Our Helm command will now be updated to use these new environment variables:
GITHUB_CONFIG_URL="https://github.com/<your_enterprise/org/repo>"
GITHUB_PAT="<PAT>"
helm install "${GITHUB_ARC_RUNNER_INSTALLATION_NAME_ADDITIONAL}" \
--namespace "${GITHUB_ARC_RUNNER_NAMESPACE_ADDITIONAL}" \
--create-namespace \
--set githubConfigUrl="${GITHUB_CONFIG_URL}" \
--set githubConfigSecret.github_token="${GITHUB_PAT}" \
--set controllerServiceAccount.name="${GITHUB_ARC_SYSTEM_INSTALLATION_NAME}-gha-rs-controller" \
--set controllerServiceAccount.namespace="${GITHUB_ARC_SYSTEM_NAMESPACE}" \
-f values.yaml \
oci://ghcr.io/actions/actions-runner-controller-charts/gha-runner-scale-set
We will bind the ClusterRole
to the ServiceAccount
in this newly deployed namespace:
oc policy add-role-to-user system:openshift:scc:github-arc -z ${GITHUB_ARC_RUNNER_INSTALLATION_NAME_ADDITIONAL}-gha-rs-no-permission -n ${GITHUB_ARC_RUNNER_NAMESPACE_ADDITIONAL}
Once this is deployed, we should now see an additional listener
pod in our ARC system namespace:
oc get pods -n "${GITHUB_ARC_SYSTEM_NAMESPACE}"

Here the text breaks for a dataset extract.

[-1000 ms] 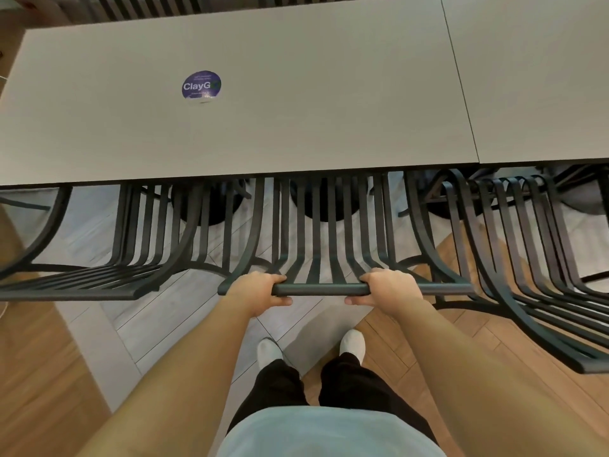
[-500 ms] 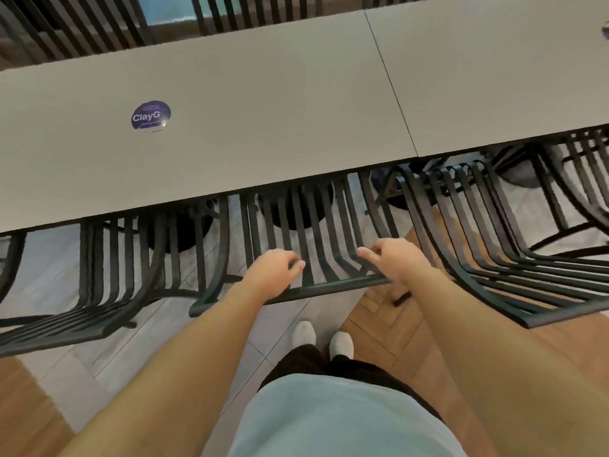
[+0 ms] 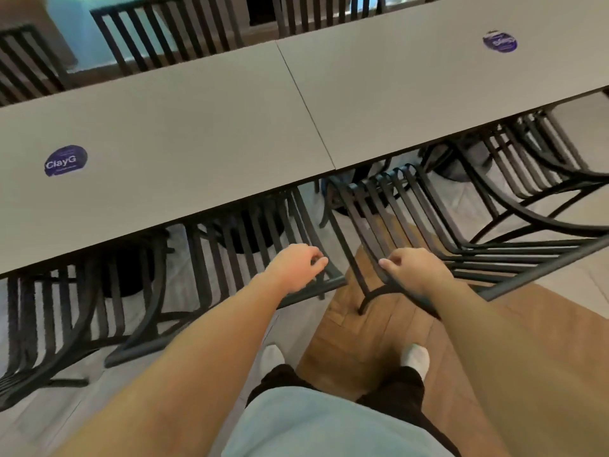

Following this example, you can test these additional runners by updating the runs-on: github-arc-runners
to runs-on: github-arc-runners-additional
, or whatever you've named these newly deployed runners.
Wrap up
Once the GitHub Action Runner Controller is securely deployed to OpenShift with a system controller and N runner groups, organizations can run their action pipelines on their own infrastructure instead of shared instances hosted by GitHub. In addition, you can provide more security by enabling independent runner groups with isolation between projects and teams.